U.S. Rep. Christopher Van Hollen Jr. (D-Dist. 8) of Kensington, said it’s rare to see 20-year-old constituents making policy suggestions.

‘‘There are not a lot out there,” he said Tuesday morning. ‘‘I commend him for his initiative, also for his creative approach. I do think [the book] draws greater attention to an important issue.”

Van Hollen said a similar program exists today that limits sulfur dioxide emissions to prevent acid rain.

A bill was introduced recently that would start a cap and trade program on coal emissions, and Van Hollen said he expected Congress to act on that bill later this year or early next year.

Coan’s policy writing experience stems from his membership in the Roosevelt Institute, a think-tank for college students with chapters in universities across the country.

His ideas were published in a book printed by the Institute along with dozens of other students’ policy ideas on how to limit global warming.

Five of Coan’s 11 ideas relating to setting energy regulations were published in ‘‘25 Ideas for Solving the Energy Crisis” after the spring 2007 semester.

The so-called student think tank also published ‘‘25 Ideas for Working Families in America” and ‘‘25 Ideas for Socio-Economic Diversity in Higher Education” with policy ideas that came from the collegiate members.

As an intern this summer for the American Council for an Energy Efficient Economy, a Washington, D.C., lobbying group, Coan wanted to see if his cap and trade program was of interest to citizens and lawmakers alike.

But discussing public policy with people on the street isn’t an easy task, and Coan said his 6-foot-tall book seems to solve that problem.

‘‘We have people coming up to ask about cap and trade programs or to say it’s so cool,” Coan said. ‘‘It’s a good way to show that people care about this issue.”

It took him and friends Joe Batwinis, a 2005 Walter Johnson High School graduate, and Tian Shen, a 2007 Walter Johnson alumnus, a few days to build the wood covers and bind large pages inside.

Shen painted a scenic landscape on the green cover, and a promise to support the reduction of harmful emissions is on the inside cover.

That’s the basic promise people agree to support when signing the book, Coan said, and then the more curious individuals take time to learn about his specific plan.

For the last three weeks, he has e-mailed and called congressional representatives and asked for their support and even a signature when he hits the Capitol.

A 2005 Walter Johnson High School graduate, Coan’s interest in global warming and getting people’s attention started when he was a sophomore at the Bethesda school.

He entered a competition to design an environmentally friendly car with aspirations of being an engineer after college.

During the project, he found a special interest in alternative power sources like fuel cells while designing his car of tomorrow.
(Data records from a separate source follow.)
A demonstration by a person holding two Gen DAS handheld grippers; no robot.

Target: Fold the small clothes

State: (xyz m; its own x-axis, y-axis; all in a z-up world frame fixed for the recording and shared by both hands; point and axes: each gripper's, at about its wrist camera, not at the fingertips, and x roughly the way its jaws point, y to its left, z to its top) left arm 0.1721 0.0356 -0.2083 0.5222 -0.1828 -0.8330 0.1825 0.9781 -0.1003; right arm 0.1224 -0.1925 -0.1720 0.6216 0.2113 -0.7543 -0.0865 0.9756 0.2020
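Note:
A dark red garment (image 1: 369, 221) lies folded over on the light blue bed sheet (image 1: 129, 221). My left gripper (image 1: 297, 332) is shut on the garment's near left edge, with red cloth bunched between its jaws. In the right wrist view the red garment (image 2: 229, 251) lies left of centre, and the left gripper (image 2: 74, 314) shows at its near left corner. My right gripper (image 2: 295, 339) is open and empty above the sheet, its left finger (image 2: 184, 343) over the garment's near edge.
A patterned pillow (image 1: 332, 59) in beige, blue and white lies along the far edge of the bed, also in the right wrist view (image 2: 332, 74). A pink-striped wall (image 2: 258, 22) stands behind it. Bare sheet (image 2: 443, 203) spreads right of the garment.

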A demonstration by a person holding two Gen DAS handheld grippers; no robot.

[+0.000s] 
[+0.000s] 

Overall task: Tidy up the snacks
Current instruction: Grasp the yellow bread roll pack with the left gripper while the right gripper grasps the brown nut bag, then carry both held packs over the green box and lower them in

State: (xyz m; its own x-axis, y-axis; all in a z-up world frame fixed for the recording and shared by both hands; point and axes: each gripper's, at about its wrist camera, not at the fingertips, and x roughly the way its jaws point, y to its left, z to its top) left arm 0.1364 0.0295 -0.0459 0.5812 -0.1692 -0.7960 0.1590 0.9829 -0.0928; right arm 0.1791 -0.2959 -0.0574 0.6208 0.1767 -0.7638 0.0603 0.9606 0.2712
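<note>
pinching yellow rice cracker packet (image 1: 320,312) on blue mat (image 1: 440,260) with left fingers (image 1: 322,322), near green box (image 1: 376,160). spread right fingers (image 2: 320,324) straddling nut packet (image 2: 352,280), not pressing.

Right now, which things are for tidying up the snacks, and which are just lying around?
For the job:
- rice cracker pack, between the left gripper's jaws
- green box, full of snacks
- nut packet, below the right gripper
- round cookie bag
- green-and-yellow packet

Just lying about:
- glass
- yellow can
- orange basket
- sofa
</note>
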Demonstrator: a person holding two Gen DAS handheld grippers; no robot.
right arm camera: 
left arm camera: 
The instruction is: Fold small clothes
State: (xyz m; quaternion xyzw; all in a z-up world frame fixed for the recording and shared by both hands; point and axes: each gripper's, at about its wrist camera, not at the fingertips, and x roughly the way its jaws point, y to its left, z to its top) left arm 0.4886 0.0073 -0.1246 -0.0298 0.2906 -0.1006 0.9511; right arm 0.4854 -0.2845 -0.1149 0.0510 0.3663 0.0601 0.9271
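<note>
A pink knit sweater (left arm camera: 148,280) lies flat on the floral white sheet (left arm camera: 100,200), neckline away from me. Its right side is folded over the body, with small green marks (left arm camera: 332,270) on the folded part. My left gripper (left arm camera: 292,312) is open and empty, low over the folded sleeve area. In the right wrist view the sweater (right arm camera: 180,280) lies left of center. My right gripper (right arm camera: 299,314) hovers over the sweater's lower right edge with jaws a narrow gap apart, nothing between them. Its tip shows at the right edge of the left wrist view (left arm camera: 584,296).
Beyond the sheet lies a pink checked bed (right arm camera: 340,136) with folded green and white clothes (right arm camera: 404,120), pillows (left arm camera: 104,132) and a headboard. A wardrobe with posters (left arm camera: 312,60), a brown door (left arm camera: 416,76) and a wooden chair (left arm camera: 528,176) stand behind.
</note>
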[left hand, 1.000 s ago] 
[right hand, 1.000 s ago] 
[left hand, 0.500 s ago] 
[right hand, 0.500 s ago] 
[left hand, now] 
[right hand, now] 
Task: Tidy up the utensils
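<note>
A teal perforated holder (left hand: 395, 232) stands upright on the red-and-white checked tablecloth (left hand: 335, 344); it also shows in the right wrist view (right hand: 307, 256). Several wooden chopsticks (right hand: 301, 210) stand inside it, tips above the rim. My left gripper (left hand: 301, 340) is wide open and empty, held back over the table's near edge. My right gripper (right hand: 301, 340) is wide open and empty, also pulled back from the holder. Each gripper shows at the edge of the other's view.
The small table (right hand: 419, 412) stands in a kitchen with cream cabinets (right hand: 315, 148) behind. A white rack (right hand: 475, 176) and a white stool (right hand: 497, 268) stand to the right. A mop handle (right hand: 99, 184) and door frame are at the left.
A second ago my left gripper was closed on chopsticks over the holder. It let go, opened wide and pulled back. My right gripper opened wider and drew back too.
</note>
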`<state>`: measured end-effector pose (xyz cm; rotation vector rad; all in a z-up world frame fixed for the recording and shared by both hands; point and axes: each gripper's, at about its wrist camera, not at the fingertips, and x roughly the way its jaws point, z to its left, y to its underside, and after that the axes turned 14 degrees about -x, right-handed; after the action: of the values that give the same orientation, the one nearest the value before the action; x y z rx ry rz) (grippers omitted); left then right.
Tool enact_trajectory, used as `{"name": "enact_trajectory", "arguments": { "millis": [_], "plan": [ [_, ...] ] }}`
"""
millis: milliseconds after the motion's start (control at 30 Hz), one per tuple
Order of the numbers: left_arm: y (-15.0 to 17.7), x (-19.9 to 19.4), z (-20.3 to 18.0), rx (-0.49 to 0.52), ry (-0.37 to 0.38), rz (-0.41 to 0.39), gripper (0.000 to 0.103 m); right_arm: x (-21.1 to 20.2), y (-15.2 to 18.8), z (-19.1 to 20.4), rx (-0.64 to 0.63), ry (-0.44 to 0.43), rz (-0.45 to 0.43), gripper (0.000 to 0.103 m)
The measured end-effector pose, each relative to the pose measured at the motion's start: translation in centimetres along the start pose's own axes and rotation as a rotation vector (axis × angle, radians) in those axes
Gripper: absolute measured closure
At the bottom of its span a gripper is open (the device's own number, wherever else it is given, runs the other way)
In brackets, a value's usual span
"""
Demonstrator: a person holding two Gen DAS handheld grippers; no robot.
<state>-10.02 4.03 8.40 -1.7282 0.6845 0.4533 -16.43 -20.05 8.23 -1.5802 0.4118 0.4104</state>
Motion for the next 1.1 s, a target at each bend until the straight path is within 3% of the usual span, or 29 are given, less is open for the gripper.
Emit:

His mother, Suzanne Coan, said that’s when she noticed a change from engineering to environmental concerns.

‘‘He went from the cars to fuel cells, that led to oil, which led to what he’s doing now,” she said.

The future of the book and signatures hasn’t been determined yet, he said. Coan is still deciding if he will contact each signer’s Congressional representative or if he will use the signatures to support a future bit of policy he would write.

‘‘Maybe someone in Princeton will keep it on display,” he said. ‘‘I hope the basement isn’t its final resting place.”